La ciudad de Córdoba, desde 2011, asumió un compromiso responsable con la igualdad y equidad de género.

Por Miriam Acosta
Concejal UCR – Juntos por Córdoba

bloque-ucr-concejoLa ciudad de Córdoba, desde 2011, asumió un compromiso responsable con la igualdad y equidad de género. Tal es así que el Concejo Deliberante de la Ciudad creó en dicho año la Comisión Permanente de Equidad de Género, con el objetivo de incluir la perspectiva de género en todos los servicios o acciones que desarrolle el Municipio, partiendo de la base de que el desarrollo sostenible de una ciudad requiere situar a mujeres y hombres en pie de igualdad.
La integración del 50 y 50 por ciento en las candidaturas legislativas no debe ser entendida como una ola de moda que se extiende en todo el país, como se pretende señalar desde algunas perspectivas que la objetan, ni se trata de un proyecto inconveniente, pues habría que definir cuál es la inconveniencia producida por el hecho de pretender igualdad en las representaciones. Se trata del pleno goce y ejercicio de los derechos reconocidos por la Carta Magna y por los tratados internacionales de derechos humanos vigentes, en particular a las mujeres (artículo 75, inciso 23, Constitución Nacional).
Un artículo publicado por el “Alfil” dice que el diputado nacional Martínez tiene una actitud valiente y sensata al rechazar la ampliación del cupo femenino, y aquí se plantea una duda razonable: ¿será que la defensa de la igualdad no es valiente y sensata? ¿Qué aspectos la definirían como insensata y cobarde?

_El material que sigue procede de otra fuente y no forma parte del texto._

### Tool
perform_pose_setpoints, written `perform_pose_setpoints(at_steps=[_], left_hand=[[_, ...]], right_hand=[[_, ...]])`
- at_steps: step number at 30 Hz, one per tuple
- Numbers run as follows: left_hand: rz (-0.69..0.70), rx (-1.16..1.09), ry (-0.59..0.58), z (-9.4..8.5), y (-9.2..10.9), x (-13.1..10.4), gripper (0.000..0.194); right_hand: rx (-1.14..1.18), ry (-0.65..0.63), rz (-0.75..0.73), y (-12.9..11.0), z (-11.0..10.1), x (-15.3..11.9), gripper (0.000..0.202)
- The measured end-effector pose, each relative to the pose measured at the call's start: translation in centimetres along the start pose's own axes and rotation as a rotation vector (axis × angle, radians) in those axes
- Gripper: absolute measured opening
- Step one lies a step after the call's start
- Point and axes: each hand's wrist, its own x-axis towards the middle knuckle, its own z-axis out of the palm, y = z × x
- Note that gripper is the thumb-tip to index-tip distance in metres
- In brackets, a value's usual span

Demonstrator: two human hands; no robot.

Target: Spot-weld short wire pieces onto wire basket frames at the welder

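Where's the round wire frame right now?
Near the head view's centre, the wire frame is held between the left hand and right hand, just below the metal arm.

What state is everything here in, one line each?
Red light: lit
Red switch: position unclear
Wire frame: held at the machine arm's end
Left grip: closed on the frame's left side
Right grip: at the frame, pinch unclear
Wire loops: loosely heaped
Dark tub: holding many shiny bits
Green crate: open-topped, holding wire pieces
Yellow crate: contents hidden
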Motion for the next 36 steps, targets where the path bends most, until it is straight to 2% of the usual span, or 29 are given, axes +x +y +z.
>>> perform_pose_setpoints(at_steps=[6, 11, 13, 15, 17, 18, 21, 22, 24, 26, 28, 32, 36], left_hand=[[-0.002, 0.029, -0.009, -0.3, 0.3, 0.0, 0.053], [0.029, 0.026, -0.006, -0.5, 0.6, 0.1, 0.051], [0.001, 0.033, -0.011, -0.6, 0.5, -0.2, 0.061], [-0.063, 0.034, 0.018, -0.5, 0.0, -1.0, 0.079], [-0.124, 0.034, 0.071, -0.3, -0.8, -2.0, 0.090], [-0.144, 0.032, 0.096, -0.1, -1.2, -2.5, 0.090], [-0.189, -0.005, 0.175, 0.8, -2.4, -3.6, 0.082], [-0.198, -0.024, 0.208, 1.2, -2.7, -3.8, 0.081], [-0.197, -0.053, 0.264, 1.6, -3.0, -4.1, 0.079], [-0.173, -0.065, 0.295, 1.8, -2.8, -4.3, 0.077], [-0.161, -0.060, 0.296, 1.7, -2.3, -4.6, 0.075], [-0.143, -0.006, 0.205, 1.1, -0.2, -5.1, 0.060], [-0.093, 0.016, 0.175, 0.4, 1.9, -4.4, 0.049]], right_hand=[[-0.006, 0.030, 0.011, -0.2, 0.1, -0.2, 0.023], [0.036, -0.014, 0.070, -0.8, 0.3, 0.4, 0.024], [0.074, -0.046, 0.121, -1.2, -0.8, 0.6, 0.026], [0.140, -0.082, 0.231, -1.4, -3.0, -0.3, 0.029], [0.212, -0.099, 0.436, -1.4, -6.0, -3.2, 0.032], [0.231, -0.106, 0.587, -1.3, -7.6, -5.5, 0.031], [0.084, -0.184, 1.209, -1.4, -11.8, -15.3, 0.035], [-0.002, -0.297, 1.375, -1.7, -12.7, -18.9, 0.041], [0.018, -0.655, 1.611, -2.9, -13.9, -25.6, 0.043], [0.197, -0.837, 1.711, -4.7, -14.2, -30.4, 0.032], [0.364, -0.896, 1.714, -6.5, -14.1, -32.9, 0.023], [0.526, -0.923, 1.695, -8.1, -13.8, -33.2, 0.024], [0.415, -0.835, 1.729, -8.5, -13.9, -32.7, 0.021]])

O, ¿qué la precisaría como un proyecto arcaico, como sostiene el legislador? Debemos interpretar que es antiguo y que ha pasado de moda como indica su definición, lo que nos lleva a concluir que quien habla de moda es él.
Estamos de acuerdo que el mérito y la capacidad son necesarias, las mismas que se requieren a los hombres; en lo que no se puede estar de acuerdo es que sería complicado completar las listas, que será “difícil” con la “paridad en el cupo, la igualdad entre hombre y mujer e intercalado”, según sus expresiones. El problema es que la mayoría de los candidatos son varones. No me gustaría ser parte del partido de Martinez donde ser mujer es un problema.
Nos dicen “tienen el cupo ¿y ahora quieren más? Es como si en algún momento de la historia se hubiese dicho: ahora quieren votar, quieren ser ciudadanas, y ahora estar en las listas, siempre es necesario poner tope a nuestras reivindicaciones. Hay un “techo de cristal” para nosotras que no podemos atravesar. Hasta él llegan nuestros derechos.
La equidad entre varones y mujeres no debe ser vivida como un acto de buena voluntad por parte de dirigentes políticos de todos los partidos, es hacer cumplir en el país un derecho establecido en la Constitución Nacional: mismas oportunidades, mismas obligaciones. Equidad como derecho colectivo.
En democracia se respetan los derechos humanos, se vela por la igualdad y la no discriminación, por la transparencia y participación en la toma de decisiones y, cuando hablamos de igualdad, de equidad o paridad no hay lugar para referencias superfluas, ni modas ni olas, se trata de simplemente, con la importancia que eso tiene, hacer efectivo un derecho humano en la ciudad, en la provincia y/o en el país. Encaramos un cambio cultural y social, lo que nos permite repensar el rol de ciudadanía que queremos y, garantizar la igualdad, es un excelente primer paso.